Quando Richard me tirou da cabana eu fiquei completamente perplexa. Aquilo não podia ser real. Era uma verdadeira cidade. Casas de pedras e tijolos, pequenas pirâmides, estátuas, praças. Tudo com muita cor, muita vida. Mesmo estando de noite, pude sentir a energia daquelas cores.
Olhando melhor notei muitas pessoas mascaradas. Cada uma com um estilo diferente, mas todas igualmente apavorantes. Pelo que notei apenas as mulheres e crianças não usavam máscaras. Mas, em compensação, as mulheres usavam algo semelhante a uma coroa, com muitas pedras coloridas. Seriam preciosas? Usavam ainda algo que escondia o nariz e colares que tapavam todo o busto. E também usavam tangas. A única diferença era que as tangas das mulheres eram maiores e mais largas que as dos homens. As crianças eram as únicas que não usavam nada. Tinham o rosto e partes do corpo pintados e nada mais.
– Susi! – Savite gritou enquanto corria em minha direção – O que está fazendo fora da cama? – Savite me tomou do colo de Richard, que não gostou nenhum pouco.
– Vocês estão pensando que sou uma bola de tênis para ficarem me jogando de um lado para o outro? – briguei – Deixe-me ficar de pé!
– Mas nem pensar! – Savite entrou na cabana – Você está sob meus cuidados. Não pode sair da cama!
– Então poderia ter me levado para um lugar melhor! – reclamei – Vi que vocês tem instalações melhores do que essa aqui.
– Eu até tentei te levar para minha casa, mas esse seu amigo não deixou. – Savite apontou para Richard com os olhos.
– Eu nem te conheço. – Richard quase cuspiu – Acha mesmo que deixaria a Susi ir para sua casa?

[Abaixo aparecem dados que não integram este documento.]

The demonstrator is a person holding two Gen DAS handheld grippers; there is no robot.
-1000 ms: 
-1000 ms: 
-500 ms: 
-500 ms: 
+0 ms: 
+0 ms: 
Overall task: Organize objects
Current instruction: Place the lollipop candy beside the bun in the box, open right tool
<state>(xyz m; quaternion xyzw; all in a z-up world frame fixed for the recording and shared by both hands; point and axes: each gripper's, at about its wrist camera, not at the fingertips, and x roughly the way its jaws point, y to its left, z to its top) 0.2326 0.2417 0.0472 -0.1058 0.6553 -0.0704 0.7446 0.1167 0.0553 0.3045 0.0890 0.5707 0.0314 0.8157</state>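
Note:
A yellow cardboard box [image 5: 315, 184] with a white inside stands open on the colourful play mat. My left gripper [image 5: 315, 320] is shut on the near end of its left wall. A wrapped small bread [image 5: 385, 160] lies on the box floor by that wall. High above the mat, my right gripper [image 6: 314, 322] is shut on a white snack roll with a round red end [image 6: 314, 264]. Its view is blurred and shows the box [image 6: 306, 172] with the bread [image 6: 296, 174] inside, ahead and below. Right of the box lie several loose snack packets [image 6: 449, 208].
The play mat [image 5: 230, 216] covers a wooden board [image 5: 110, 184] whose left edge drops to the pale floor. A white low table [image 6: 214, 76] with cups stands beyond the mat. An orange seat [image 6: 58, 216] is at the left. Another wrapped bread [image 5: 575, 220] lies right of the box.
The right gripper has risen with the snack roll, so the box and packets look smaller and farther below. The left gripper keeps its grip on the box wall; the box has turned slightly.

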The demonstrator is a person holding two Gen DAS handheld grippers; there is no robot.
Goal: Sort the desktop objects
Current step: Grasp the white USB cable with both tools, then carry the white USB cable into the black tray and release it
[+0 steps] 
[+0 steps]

– Richard! – falei alto – Que vergonha!
– Mas não tem importância. – Savite me pôs na cama novamente – Amanhã mesmo você vai lá para casa.
– Não vai não! – Richard berrou.
– Richard! – falei calmamente – Sei que já estava se acostumando com apenas nós dois. Eu também já estava acostumada a viver apenas com a Lila e estranhei bastante quando você chegou. Mas esse não é o momento para ciúmes.
– Ciúmes? – Richard quase gaguejou – Faça como quiser. Só não se esqueça que tem uma onça e mais sabe-se lá o que rondando por aí.
– Onça? – Savite estranhou.
– Onça sim! – Richard provocou – Vai me dizer que não sabe da onça, senhor sabe-tudo?
– Não sabemos se é uma onça. – situei Savite – Mas quando estávamos do outro lado da ilha achamos algumas pegadas enormes, mas nunca a encontramos a sua dona.
– As pegadas se pareciam com isso aqui? – Savite rapidamente retirou um pequeno pote marrom de sua máscara, molhou o dedo e desenhou em sua outra mão uma pegada.
– Era exatamente assim! – estava surpresa com a semelhança.
– Então ela voltou! – Savite quase perdeu a voz.
– Ela quem? – Richard fez cara de espanto.
– Tajita! – Savite parecia ter medo de pronunciar esse nome – Não acredito que iremos começar tudo de novo!